◆ Problem to solve ◆
When the word "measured" shows up in a line of the data below, copy that whole line.

* * * *

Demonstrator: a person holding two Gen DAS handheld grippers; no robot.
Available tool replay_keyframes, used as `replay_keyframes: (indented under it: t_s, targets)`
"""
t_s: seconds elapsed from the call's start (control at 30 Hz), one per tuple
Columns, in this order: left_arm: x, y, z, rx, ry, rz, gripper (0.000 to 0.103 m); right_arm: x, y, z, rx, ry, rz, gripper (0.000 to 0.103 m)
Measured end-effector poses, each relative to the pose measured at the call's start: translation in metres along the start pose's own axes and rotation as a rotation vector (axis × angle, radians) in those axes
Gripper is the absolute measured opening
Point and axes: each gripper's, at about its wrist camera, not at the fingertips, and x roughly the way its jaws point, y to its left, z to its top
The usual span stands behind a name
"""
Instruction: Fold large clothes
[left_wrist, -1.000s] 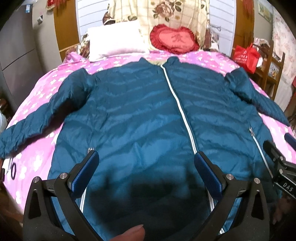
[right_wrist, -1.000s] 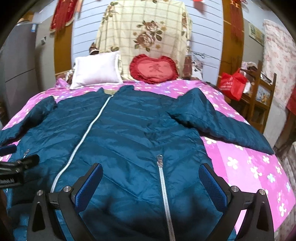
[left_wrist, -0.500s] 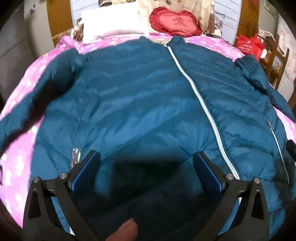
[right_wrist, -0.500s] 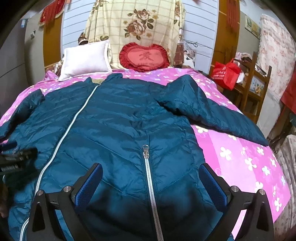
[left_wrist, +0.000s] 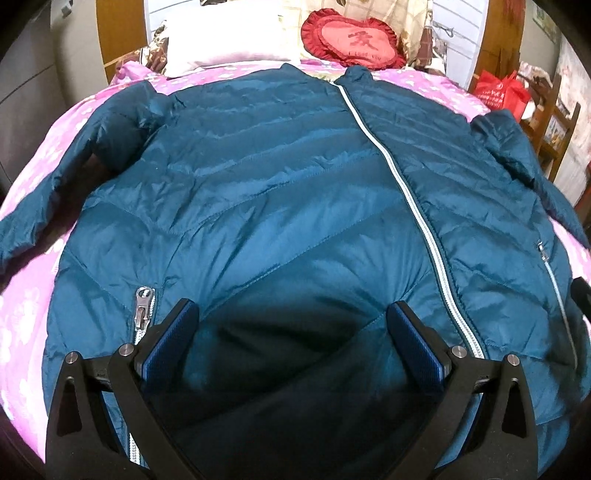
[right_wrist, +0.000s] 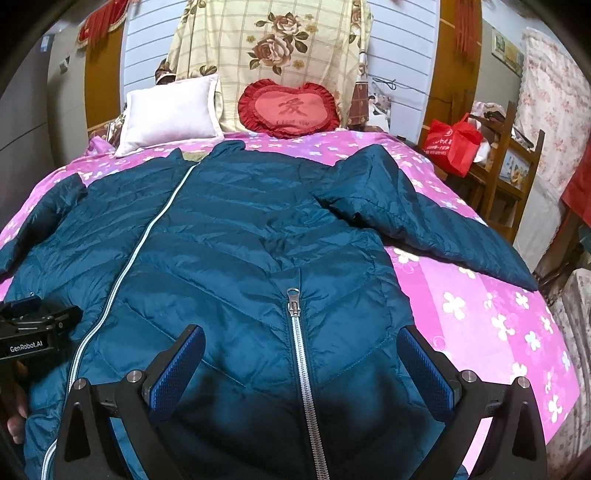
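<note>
A teal quilted down jacket (left_wrist: 280, 192) lies front-up and zipped on a pink flowered bed (left_wrist: 29, 295), sleeves spread to both sides. It also shows in the right wrist view (right_wrist: 236, 243). My left gripper (left_wrist: 293, 321) is open, low over the jacket's lower left panel beside a pocket zipper (left_wrist: 142, 310). My right gripper (right_wrist: 301, 354) is open, just above the lower right panel, straddling the other pocket zipper (right_wrist: 295, 299). The left gripper's body (right_wrist: 33, 332) shows at the left edge of the right wrist view.
A white pillow (right_wrist: 170, 110) and a red heart cushion (right_wrist: 288, 109) lie at the head of the bed. A red bag (right_wrist: 452, 144) sits on a wooden chair (right_wrist: 517, 166) right of the bed. The bed's right edge (right_wrist: 554, 332) is close.
Both grippers have moved down and forward, closer to the jacket's lower panels. The jacket has not moved. Both stay open.
</note>
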Motion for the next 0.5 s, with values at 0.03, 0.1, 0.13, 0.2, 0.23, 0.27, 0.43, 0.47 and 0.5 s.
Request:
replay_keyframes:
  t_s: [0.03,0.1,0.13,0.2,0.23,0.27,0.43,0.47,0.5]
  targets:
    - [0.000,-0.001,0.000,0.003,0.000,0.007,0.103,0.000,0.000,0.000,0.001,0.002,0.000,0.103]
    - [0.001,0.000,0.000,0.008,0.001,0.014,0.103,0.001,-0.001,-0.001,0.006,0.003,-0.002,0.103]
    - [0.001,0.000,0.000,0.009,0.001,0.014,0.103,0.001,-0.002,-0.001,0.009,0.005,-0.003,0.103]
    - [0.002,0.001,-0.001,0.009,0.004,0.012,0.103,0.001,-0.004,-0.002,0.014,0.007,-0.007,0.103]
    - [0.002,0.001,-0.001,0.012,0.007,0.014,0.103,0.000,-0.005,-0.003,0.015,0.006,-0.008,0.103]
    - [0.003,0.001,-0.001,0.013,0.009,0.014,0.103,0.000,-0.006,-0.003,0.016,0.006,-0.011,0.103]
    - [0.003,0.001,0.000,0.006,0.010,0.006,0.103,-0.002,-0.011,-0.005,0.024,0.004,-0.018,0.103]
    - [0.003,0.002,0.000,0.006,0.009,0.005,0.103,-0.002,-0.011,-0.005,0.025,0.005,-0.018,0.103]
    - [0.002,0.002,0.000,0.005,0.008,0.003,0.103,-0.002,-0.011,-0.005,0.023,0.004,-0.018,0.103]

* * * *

◆ Completed exercise ◆
Measured end-effector poses, each relative to the pose measured at the call's start: translation in metres along the start pose's own axes and rotation as a rotation vector (axis × angle, radians) in those axes
Gripper is the absolute measured opening

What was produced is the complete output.